До сих пор для некоторых людей гораздо проще показать или усвоить трудовую операцию через демонстрацию, чем усвоить ее через рассказ и особенно самому сконструировать ее вербальное описание. Многие не подозревают, сколь архаична по своей глубинной сущности общеизвестная поговорка: «лучше один раз увидеть, чем сто раз услышать».

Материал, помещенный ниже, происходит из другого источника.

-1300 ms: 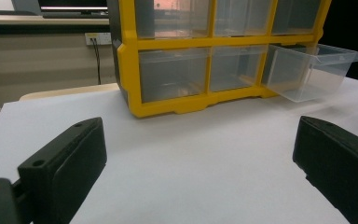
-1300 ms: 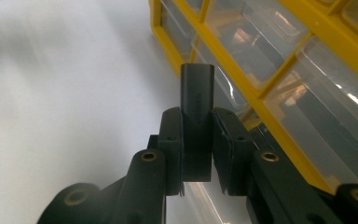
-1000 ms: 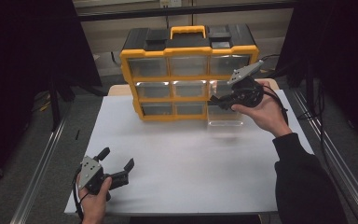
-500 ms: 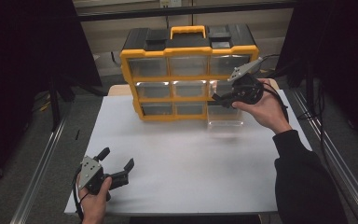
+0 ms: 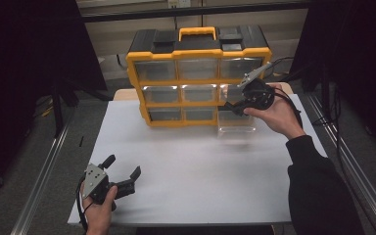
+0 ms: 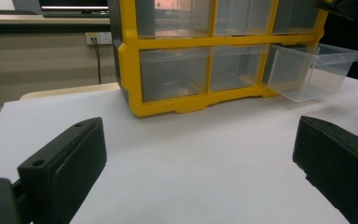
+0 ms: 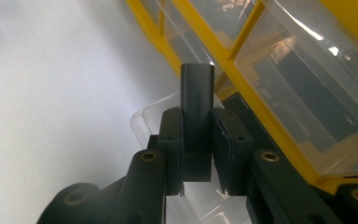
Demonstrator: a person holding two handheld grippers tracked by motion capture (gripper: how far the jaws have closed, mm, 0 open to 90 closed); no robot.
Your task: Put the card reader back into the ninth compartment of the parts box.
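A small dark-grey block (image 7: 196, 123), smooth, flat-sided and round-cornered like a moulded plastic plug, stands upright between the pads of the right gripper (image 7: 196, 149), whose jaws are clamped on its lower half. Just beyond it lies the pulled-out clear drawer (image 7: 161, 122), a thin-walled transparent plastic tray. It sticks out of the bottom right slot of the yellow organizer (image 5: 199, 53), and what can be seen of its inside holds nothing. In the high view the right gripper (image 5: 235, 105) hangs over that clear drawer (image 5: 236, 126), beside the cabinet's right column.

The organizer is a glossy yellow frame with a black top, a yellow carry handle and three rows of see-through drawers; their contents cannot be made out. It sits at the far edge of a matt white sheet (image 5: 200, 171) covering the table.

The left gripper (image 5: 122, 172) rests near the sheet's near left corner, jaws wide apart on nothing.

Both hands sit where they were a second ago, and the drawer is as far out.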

Итак, в процессе антропосоциогенеза наступает момент, когда наряду с сигнальными криками наши предки начинают продуцировать нечто весьма на них похожее и одновременно принципиально другое. Это, конечно, еще не человеческая речь, даже в самой архаической ее форме. Мы предполагаем, что появившаяся в результате мутации способность к членораздельному звукоизвержению породила некий избыточный по отношению к сигнальным крикам и жестовой коммуникации звуковой фон, подобный тому, что в русских диалектах называется боботанием, а специалистами по детскому развитию — гулением. Любопытно, что термин «гуление» тоже образовался от древней формы звукоподражательного, «детского» названия голубя и от так называемых потешек, малых форм детского фольклора, донесших до нас древнейшие формы искусства. «Люли, люли, люленьки, прилетели гуленьки», — так звучит потешка, возникшая, вероятно, из древнего, вполне взрослого, ставшего теперь рудиментарным заклинания, начинающегося обращением к языческому духу природы.
Этот членораздельный звуковой фон, взаимодействуя со старой коммуникативной системой, состоящей из жестов и сигнальных криков, подвергается семантизации (между этими знаками возникают ассоциации по смежности) и, что очень важно, ритмизации со стороны знакового жеста, который постепенно начинает озвучиваться. Под постоянным воздействием этих факторов членораздельный звуковой фон приобретает черты, типологически уподобляющие его чему-то, что в современной детской психологии терминологически определяется как лепет. То есть формируется то, что мы называем относительно устойчивыми сочетаниями членораздельных звуков или членораздельными звуковыми сгустками — протословами. Мы уже говорили о том, что протослово еще в достаточной мере неустойчиво: ситуативно, синкретично, амбивалентно.
Мы опасаемся, что наше описание возможного взаимодействия двух коммуникативных систем, описание, в котором одна ритмизирует другую, вторая озвучивает первую, идет взаимная семантизация и повсюду царят ассоциации по смежности, может показаться читателю некоей идиллической картиной бесконфликтного, мирного, гармоничного, взаимополезного сотрудничества и сотворчества. Думается, что, скорее всего, было не так. Наши предки на протяжении тысячелетий прекрасно обходились сигнальными криками и жестовым коммуникативным кодом, который не только мог обслуживать коммуникации в рамках жизни животного стада, но и был вполне достаточен для передачи информации в довольно сложных трудовых процессах и даже проторитуальных практиках. Следует напомнить, что многие, даже чрезвычайно сложные трудовые навыки очень долго транслировались, да и сейчас порой передаются без участия вербальных описаний. Для обучения трудовым навыкам было вполне достаточно включенности обучаемого в процесс производства. Недаром многие древние технологии, поражающие воображение даже современного человека своим совершенством, исчезли вместе с их носителями. И хотя эти технологии тысячелетиями совершенствовались уже в «говорящих», а иногда даже и в имеющих письменность обществах, вербальных описаний не только в виде письменных текстов, но и- устной традиции они, скорее всего, не породили. И дело здесь не в утрате текстов и даже не в стремлении сохранить секрет мастерства от чужаков, а в том, что этих текстов просто никогда не было. Точно так же и многие архаические ритуалы не имеют вербальных описаний, объяснений и толкований. Не потому, что они были утрачены, забыты или глубоко засекречены, а в силу их изначального невербального бытования в недрах культуры.